2. Andrew Gelman's book Bayesian Data Analysis. Not only is this text well written, it also contains great one-lines like9:
• "As you know from teaching introductory statistics, 30 is infinity."
• "Why is it Normal? Because that’s the only continuous multivariate distribution we have. Oh, we have the multivariate $$t$$ ... as if that’s a different distribution.”

#### Footnotes

 [1] The $$\partial$$ symbol notation comes from the fact that, for a continuous random variable, you can calculate it's distribution by taking a derivative. For example, if $$X$$ is a continuous random variable with density function $$f$$, then we can write $$f$$ like this:
\begin{equation*} \begin{array}{rcl} f(x) & = & \dfrac{d}{dx} \boldsymbol{P}(X < x) \end{array} \end{equation*}
 [2] This can get philosophical very quickly. On one hand, we know about many systems that we can predict with almost absolute certainty. On the other hand, chaos theory and quantum mechanics and all that.
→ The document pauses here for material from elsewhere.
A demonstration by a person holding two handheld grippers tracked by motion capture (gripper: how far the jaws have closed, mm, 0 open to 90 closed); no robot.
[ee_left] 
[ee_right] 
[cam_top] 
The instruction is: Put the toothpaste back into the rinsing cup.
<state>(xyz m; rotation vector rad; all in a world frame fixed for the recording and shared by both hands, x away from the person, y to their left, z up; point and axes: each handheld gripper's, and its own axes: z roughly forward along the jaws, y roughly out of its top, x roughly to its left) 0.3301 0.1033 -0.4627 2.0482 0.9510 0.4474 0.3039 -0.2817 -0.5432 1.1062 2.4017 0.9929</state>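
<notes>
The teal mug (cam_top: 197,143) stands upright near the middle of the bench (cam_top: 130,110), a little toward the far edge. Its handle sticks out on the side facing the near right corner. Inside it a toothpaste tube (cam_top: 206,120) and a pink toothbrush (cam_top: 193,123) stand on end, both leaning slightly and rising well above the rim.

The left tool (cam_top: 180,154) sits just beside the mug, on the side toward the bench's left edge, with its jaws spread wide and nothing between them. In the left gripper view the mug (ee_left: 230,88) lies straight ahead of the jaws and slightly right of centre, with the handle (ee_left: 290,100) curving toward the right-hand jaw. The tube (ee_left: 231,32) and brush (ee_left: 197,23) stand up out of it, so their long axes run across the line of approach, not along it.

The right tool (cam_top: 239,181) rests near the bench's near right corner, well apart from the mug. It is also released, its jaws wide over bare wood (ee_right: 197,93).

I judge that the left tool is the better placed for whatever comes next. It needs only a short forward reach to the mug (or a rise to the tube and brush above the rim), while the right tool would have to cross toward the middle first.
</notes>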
 [3] If used correctly, of course. Even the most flexible models, such as neural nets or nearest neighbor approximations fail when used incorrectly. Words of advice: "Don't try to put a square model into a round phenomena".
 [4] David McKay was a British Physicist who wrote a great book on information theory. See the Textbooks section above.
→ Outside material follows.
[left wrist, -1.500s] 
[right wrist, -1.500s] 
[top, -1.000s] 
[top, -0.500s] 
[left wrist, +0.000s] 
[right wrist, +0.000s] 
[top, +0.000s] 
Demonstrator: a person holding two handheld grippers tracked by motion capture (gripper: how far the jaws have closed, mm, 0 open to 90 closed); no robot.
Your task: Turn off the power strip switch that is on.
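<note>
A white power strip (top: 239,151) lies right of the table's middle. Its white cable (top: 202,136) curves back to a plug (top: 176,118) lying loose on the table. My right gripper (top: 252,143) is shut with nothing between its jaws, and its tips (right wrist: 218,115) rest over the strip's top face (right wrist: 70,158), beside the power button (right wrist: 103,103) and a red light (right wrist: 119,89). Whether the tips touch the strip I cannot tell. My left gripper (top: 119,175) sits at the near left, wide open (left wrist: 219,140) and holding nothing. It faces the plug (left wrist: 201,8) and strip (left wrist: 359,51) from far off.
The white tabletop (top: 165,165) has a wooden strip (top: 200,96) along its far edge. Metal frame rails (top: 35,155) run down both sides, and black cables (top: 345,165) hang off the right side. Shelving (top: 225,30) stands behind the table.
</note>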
 [5] In any problem involving Bayes' Theorem, the evidence is usually the most difficult to calculate. Below is a derivation of the evidence term for the urn problem. As far as I'm aware, there's no closed form for this summation, so I just calculated it numerically. I used $$n = 10$$ as the number of marbles drawn from the urn. I used $$u_t = 11$$ as the total amount of urns.
\begin{align*} \boldsymbol{P}(N_b = 3) =& \dfrac{1}{u_t} \sum_{u = 0}^{u_t -1} \binom{n}{3} p^{3} (1 - p)^{n - 3} \\ =& \dfrac{1}{11} \sum_{u = 0}^{10} \binom{10}{3} \dfrac{u}{10}^{3} (1 - \dfrac{u}{10})^{n - 3} \\ =& 0.08272661 \end{align*}
 [6] The more important reason probably stemmed from the difficulty in calculating a posterior distribution without computer aid. When doing Bayesian statistics by hand, you often cannot calculate the posterior using analytical methods, especially more complex ones. So you have to numerically estimate them or their properties (like mode or median). This is a lot more tedious than simply calculating one number, the estimator (most likely MLE), that is required under the Frequentist paradigm.
 [7] Here is the gruesome derivation for those interested. You know you did good math if the equation start simple, explodes into a unmanageable mess, and finally collapses into a surprisingly neat expression.
\begin{align*} \boldsymbol{P}(N_h = x \: | \: n) =& \int_{p} \partial\boldsymbol{P}(N_h = x, P_h = p \: | \: n) \\ & \scriptstyle\text{By the relationship between marginal and joint distributions} \\ =& \int_{p} \boldsymbol{P}(N_h = x \: | \: P_h = p, n) \ \partial\boldsymbol{P}(P_h = p \: | \: n) \\ & \scriptstyle\text{By the definition of conditional probability} \\ =& \int_{p} \binom{n}{x} p^x (1 - p)^{n - x} \ \partial\boldsymbol{P}(P_h = p \: | \: n) \\ & \scriptstyle\text{By the definition of } \textit{likelihood } \text{above} \\ =& \int_{p} \binom{n}{x} p^x (1 - p)^{n - x} \: \mathbf{1}_{[0, 1]}(p) \: dp \\ & \scriptstyle\text{By the definition of } \textit{prior } \text{above} \\ =& \int_{0}^{1} \binom{n}{x} p^x (1 - p)^{n - x} \: dp \\ & \scriptstyle\text{By taking care of the indicator function} \\ =& \binom{n}{x} \dfrac{x! \: (n - x)!}{\Gamma (n + 2)} \\ & \scriptstyle\text{By integrating using the Gamma integral} \\ =& \binom{n}{x} \dfrac{x! \: (n - x)!}{(n + 1)!} \\ & \scriptstyle\text{By the definition of the Gamma function} \\ =& \dfrac{n!}{(n - x)! \: x!} \dfrac{x! \: (n - x)!}{(n + 1)!} \\ & \scriptstyle\text{By the definition of the Binomial Coefficient} \\ =& \dfrac{1}{n + 1} \\ & \scriptstyle\text{Canceling out the factorials} \end{align*}
 [8] If you really know your distributions, you'll note that the posterior in this case is a Beta distribution. This is no accident, and neither is the fact that I use the Beta distribution as a prior in the subsequent example! The Beta distribution is called the conjugate prior of the binomial distribution.
 [9] For more great statistics lines (and you know you want more) see this page of 77 best Gelman quotes.